**Problem to solve**
Filter the entries for lines with the word "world".

**Entries provided**
....

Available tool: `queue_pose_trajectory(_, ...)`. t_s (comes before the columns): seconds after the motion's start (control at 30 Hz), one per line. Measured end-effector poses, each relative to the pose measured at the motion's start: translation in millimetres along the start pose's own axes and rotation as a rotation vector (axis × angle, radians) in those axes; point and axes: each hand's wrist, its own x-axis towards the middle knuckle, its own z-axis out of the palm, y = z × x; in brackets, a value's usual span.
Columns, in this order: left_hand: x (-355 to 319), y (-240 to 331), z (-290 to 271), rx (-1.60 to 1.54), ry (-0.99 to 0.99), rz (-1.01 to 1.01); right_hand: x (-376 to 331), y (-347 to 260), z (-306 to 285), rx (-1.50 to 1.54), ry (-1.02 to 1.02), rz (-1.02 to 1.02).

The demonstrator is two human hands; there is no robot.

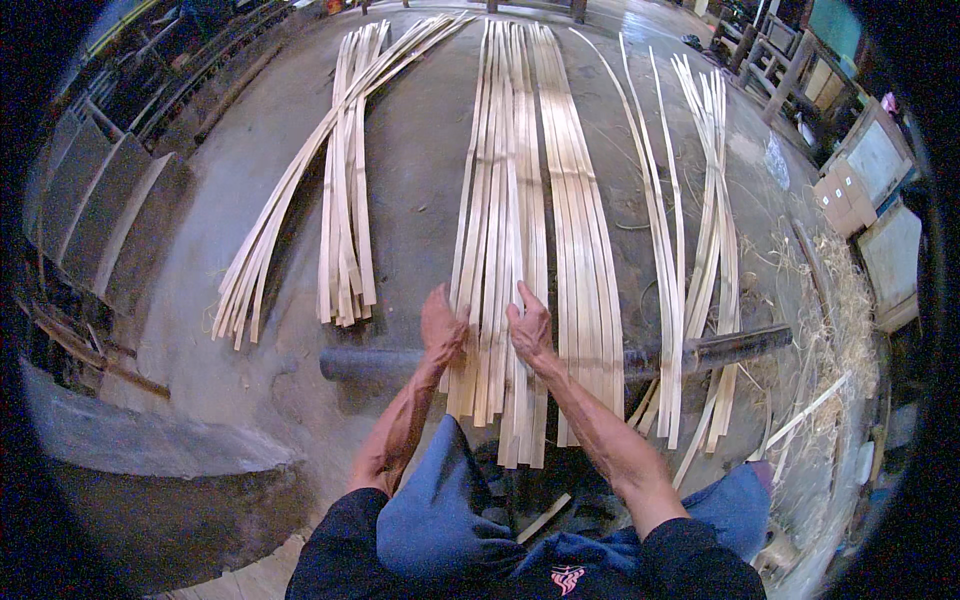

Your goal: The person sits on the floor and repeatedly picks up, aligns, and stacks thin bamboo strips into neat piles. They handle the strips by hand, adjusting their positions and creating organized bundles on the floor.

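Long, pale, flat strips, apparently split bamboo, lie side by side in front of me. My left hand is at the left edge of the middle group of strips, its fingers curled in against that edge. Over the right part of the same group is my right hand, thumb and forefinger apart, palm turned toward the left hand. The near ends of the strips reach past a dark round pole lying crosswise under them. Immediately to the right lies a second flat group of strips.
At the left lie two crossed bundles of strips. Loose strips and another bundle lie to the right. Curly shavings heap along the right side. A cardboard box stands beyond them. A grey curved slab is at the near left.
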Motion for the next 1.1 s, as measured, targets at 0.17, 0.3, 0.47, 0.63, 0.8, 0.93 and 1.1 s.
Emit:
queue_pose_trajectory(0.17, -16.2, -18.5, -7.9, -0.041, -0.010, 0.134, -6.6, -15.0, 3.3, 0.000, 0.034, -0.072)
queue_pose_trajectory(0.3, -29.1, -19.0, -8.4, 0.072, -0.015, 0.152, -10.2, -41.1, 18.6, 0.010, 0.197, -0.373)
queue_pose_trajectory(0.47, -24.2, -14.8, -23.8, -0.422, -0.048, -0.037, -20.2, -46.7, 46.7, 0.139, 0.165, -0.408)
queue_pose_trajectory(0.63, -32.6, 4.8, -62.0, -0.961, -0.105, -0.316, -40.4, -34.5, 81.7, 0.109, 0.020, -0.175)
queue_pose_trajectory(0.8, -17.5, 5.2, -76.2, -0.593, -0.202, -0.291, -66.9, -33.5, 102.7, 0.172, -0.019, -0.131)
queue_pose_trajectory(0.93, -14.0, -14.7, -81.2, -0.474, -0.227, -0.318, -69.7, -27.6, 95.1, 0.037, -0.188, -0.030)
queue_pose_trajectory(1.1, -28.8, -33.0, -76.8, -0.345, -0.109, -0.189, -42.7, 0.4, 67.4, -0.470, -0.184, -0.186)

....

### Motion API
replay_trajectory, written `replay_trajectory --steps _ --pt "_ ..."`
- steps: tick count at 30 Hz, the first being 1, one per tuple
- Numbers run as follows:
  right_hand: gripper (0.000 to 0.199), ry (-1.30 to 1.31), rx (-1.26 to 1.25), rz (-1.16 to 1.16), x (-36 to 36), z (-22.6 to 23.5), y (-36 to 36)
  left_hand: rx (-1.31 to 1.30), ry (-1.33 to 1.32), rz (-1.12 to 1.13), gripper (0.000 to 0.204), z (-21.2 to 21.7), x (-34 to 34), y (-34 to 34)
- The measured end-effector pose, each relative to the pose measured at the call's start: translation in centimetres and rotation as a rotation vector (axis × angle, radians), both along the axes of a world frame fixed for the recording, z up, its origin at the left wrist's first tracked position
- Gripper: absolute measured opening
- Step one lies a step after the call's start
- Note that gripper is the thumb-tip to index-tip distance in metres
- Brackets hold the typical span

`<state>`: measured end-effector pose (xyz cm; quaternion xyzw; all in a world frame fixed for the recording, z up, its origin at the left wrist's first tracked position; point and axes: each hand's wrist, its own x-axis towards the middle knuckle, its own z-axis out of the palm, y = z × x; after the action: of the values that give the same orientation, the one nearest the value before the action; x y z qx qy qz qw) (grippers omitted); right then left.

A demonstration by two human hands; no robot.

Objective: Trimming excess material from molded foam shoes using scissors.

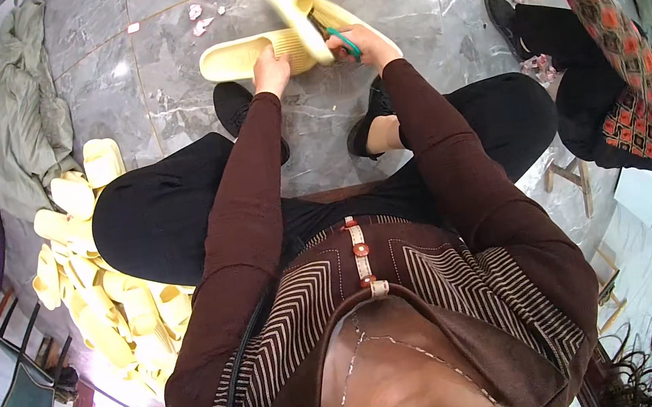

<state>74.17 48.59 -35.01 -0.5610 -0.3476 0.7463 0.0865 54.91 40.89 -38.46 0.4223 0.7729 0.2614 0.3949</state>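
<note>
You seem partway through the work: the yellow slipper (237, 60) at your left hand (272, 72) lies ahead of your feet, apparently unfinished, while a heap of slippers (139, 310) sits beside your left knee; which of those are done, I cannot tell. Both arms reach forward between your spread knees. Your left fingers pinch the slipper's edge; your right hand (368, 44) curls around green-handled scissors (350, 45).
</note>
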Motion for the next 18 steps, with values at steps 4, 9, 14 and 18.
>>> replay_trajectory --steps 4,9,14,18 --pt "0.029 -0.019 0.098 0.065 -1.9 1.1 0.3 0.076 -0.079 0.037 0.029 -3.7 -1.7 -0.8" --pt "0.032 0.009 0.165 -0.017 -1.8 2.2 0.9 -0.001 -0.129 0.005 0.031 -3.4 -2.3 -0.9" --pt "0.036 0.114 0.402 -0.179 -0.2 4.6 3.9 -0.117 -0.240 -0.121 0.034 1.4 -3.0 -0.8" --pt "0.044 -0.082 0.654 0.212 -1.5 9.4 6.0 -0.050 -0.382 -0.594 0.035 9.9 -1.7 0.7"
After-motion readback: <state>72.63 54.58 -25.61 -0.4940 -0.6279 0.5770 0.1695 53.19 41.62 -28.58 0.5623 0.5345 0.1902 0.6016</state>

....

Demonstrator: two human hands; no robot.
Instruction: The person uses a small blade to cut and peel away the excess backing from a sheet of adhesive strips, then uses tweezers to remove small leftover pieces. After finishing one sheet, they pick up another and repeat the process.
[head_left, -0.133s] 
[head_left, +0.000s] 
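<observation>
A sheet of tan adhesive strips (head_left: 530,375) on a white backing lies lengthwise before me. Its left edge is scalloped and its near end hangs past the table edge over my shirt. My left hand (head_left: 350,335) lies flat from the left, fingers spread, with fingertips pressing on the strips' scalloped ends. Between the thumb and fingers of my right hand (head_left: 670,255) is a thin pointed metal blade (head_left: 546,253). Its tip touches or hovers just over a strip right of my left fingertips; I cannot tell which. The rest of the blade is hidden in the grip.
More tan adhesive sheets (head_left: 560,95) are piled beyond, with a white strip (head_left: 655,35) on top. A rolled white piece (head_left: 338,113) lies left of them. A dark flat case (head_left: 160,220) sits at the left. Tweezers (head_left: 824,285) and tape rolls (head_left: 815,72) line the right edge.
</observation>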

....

**Solution to the problem**
- The measured end-effector pose, each relative to the pose measured at the call's start: translation in centimetres and rotation as a rotation vector (axis × angle, radians), both along the axes of a world frame fixed for the recording, z up, its origin at the left wrist's first tracked position
`<state>`: measured end-effector pose (xyz cm; quaternion xyzw; all in a world frame fixed for the recording, z up, its origin at the left wrist's first tracked position; point and axes: each hand's wrist, its own x-axis towards the middle knuckle, its own z-axis out of the palm, y = z × x; after the action: of the values that give the same orientation, the one nearest the value before the action; x y z qx qy qz qw) (grippers omitted); right then left.

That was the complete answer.